The Ilac Centre, Dublin city's first shopping centre began construction in 1977. As well as an entrance on Henry Street, it linked it to Parnell Street and Moore Street. It was refurbished in 2006 at a cost of €60 million. The Ilac Centre is home to over 80 stores and restaurants and Dublin Citys Central Library. Dunnes Stores store on Henry St also has an entrance leading into the Ilac's Central Mall.

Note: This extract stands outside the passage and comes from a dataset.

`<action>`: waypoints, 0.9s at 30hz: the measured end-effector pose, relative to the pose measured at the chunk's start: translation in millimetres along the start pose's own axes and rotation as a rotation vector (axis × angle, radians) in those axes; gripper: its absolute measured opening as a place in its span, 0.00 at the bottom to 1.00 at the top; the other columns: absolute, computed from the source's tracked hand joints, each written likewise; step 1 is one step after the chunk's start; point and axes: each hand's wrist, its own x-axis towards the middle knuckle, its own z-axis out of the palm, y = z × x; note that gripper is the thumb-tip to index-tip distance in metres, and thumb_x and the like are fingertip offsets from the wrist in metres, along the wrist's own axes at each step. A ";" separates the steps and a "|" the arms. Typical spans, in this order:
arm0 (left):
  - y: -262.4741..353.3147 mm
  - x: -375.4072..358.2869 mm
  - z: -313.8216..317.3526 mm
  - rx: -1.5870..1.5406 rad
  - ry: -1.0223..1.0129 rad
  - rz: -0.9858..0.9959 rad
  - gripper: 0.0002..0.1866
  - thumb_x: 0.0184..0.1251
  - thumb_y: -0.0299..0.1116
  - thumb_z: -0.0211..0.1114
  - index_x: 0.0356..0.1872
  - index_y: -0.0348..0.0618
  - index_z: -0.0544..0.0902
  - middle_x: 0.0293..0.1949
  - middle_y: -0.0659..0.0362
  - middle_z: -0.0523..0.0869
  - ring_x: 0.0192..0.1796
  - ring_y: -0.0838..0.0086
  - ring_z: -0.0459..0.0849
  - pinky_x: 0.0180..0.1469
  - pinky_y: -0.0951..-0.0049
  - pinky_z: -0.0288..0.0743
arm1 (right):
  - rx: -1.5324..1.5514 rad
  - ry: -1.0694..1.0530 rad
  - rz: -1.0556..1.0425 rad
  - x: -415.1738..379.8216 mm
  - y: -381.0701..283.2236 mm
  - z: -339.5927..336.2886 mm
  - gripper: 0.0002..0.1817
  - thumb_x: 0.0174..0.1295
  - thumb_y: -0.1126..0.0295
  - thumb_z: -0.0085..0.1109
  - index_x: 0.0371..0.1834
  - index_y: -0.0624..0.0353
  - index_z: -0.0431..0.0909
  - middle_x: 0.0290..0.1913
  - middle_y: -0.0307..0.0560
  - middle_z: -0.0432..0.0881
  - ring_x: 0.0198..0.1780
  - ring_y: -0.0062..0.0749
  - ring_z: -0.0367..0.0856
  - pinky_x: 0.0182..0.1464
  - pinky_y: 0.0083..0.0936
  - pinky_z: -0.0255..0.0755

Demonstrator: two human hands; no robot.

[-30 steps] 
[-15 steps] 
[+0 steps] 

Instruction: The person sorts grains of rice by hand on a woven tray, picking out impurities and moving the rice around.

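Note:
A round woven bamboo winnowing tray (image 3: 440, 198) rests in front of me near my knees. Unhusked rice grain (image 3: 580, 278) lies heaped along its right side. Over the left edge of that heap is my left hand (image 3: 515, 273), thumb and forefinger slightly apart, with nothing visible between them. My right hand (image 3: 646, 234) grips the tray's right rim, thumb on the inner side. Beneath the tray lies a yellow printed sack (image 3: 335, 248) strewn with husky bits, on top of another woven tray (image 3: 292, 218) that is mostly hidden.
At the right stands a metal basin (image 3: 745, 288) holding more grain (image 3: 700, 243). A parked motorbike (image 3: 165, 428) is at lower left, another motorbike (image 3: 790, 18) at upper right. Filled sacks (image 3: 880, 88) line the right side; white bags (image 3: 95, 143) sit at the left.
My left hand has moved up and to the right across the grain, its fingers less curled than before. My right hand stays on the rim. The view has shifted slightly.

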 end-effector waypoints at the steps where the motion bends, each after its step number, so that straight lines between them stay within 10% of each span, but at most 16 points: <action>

Henry Street is home to some of Irelands most popular stores including a flagship Dunnes Stores, Next, Arnotts Department Store and Marks & Spencer. Grocery shopping on the street include Dunnes Stores, Tesco, M&S FoodHall and the Fruit & Veg market stalls on nearby Moore Street. Roches Stores had a large department store on the street which was later sold to Debenhams in 2007, the store closed down in 2020 when Debenhams went into receivership. The unit is under development as of 2025.

The first ever Penneys/Primark store opened on Mary Street (a continuation of Henry Street) in 1969.

The Jervis Shopping Centre is also on Mary Street, home to over 60 stores including Boots, JD Sports, Tesco and the largest New Look store in the world. The opening of the Jervis Centre in 1996 brought many UK high Street stores to Ireland for the very first time including Boots, Argos & Debenhams.

Buskers, including musicians, poets and mime artists, commonly perform to the shopping crowds.

Henry Street is home to the Henry St Christmas Market every December where the street is lined with street traders for the month selling Christmas decorations, gifts & toys. This has been a long standing tradition with Dubliners who come into Henry St for their Christmas shopping to buy off the traders.
December 8 is also a famous date in Ireland for people from the countryside to come up to Dublin City for shopping.